### [TASK STATEMENT]
What lines of the data hold the string "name"? Copy them all.

### [SOURCE MATERIAL]
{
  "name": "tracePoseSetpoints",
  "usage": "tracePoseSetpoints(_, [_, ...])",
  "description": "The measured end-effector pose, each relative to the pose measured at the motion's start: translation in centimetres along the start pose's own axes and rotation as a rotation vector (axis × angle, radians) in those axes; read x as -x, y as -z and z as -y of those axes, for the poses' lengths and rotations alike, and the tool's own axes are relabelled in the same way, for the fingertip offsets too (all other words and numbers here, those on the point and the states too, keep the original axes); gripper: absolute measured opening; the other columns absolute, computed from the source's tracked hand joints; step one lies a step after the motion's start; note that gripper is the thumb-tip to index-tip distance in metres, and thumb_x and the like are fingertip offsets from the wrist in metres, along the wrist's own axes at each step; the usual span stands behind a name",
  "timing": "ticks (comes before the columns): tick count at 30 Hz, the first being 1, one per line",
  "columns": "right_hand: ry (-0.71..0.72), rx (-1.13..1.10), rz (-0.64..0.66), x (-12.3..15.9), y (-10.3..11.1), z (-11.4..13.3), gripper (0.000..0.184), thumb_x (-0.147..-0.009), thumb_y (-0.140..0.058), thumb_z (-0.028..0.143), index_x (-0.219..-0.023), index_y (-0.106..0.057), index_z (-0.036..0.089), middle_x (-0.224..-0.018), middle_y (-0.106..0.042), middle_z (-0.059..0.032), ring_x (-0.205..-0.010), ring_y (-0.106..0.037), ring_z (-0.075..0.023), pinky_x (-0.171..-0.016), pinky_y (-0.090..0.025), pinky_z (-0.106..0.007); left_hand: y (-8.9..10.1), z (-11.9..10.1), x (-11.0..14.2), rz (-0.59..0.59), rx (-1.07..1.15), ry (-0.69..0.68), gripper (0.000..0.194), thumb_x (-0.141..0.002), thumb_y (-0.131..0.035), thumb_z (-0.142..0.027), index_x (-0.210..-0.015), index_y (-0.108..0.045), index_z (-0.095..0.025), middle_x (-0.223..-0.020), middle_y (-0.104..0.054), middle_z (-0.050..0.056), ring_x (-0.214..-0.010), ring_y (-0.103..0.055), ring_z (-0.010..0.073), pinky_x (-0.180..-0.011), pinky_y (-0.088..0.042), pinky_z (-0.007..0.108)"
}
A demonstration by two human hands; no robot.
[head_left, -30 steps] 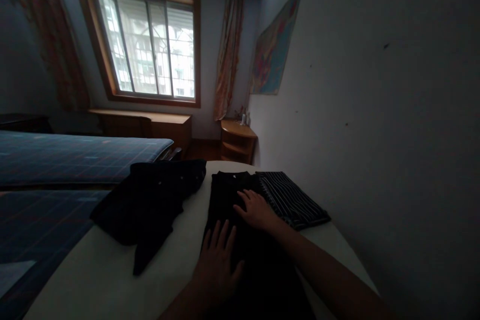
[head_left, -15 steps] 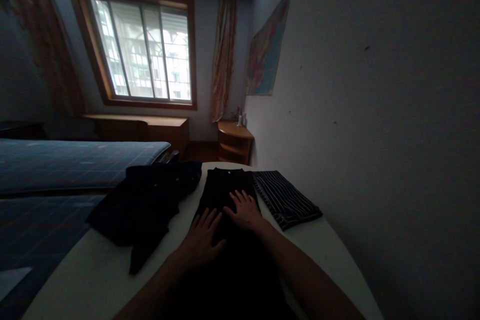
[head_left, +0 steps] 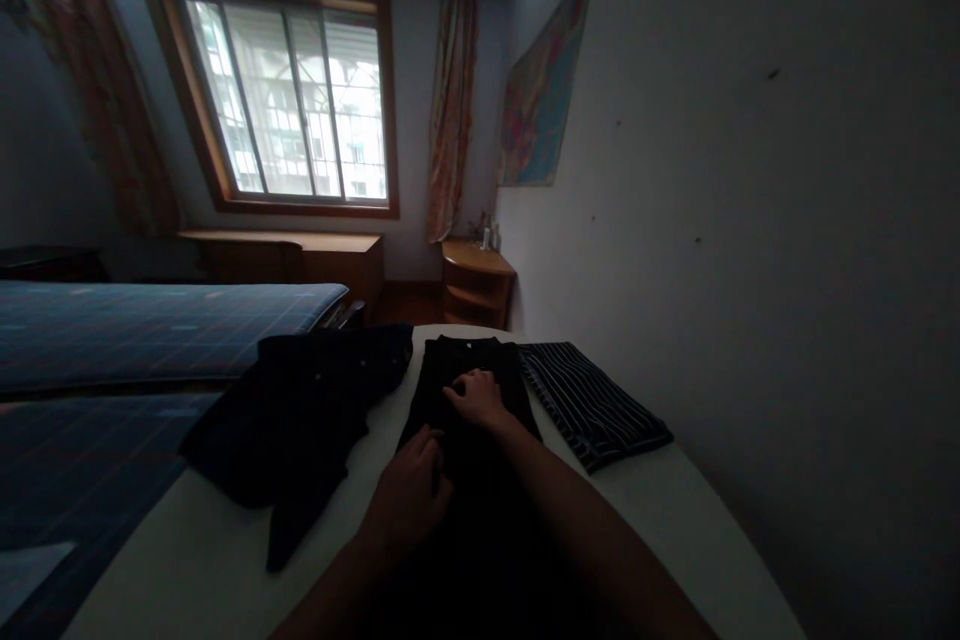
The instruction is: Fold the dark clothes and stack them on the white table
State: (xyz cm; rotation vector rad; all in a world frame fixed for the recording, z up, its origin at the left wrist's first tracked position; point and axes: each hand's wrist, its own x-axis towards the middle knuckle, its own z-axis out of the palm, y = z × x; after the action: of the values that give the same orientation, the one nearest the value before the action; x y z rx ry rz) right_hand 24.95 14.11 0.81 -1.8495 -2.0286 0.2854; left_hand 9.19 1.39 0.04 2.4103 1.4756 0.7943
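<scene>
Black trousers (head_left: 457,357) lie lengthwise on a round pale table, with the waistband and a small light spot at the far end. My right hand (head_left: 480,398) is on their upper part, its fingers curled in against the cloth. Lower and to the left, my left hand (head_left: 411,480) also has bent fingers, closed at the left side of the trousers. The near part of the cloth is too dark to make out. A dark garment with small buttons (head_left: 292,420) lies to the left. On the right is a folded black-and-white striped garment (head_left: 596,400).
The round table (head_left: 720,530) curves around in front of me. A bed with a blue plaid mattress (head_left: 150,330) stands at the left. Beyond are a wooden desk (head_left: 337,245), a corner shelf (head_left: 480,260) and a window (head_left: 300,110). A wall with a map (head_left: 547,80) runs along the right.
Both hands have gone from lying flat with fingers spread to fingers curled in on the black trousers. The view has shifted slightly, so things sit a little further right.
</scene>
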Motion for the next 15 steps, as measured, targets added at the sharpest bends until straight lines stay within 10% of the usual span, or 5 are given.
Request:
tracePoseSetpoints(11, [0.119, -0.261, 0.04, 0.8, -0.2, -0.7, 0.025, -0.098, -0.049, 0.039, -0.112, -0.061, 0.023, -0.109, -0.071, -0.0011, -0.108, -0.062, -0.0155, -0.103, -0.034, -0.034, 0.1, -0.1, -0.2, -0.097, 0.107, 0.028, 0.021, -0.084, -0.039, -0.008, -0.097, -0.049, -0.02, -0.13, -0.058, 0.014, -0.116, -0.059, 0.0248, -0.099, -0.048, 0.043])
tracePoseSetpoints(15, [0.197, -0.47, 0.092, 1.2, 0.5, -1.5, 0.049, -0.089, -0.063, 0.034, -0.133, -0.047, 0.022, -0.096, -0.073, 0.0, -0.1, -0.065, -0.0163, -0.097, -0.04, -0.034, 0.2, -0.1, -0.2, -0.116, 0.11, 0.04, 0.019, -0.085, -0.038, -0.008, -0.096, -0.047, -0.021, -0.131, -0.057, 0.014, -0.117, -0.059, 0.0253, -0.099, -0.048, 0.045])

### [SOLUTION TO THIS EXERCISE]
  "name": "tracePoseSetpoints",
  "description": "The measured end-effector pose, each relative to the pose measured at the motion's start: translation in centimetres along the start pose's own axes and rotation as a rotation vector (axis × angle, radians) in those axes; read x as -x, y as -z and z as -y of those axes, for the poses' lengths and rotations alike, and the tool's own axes are relabelled in the same way, for the fingertip offsets too (all other words and numbers here, those on the point and the states too, keep the original axes); gripper: absolute measured opening; the other columns absolute, computed from the source's tracked hand joints; step one lies a step after the motion's start; note that gripper is the thumb-tip to index-tip distance in metres, and thumb_x and the like are fingertip offsets from the wrist in metres, along the wrist's own axes at each step; the usual span stands behind a name",

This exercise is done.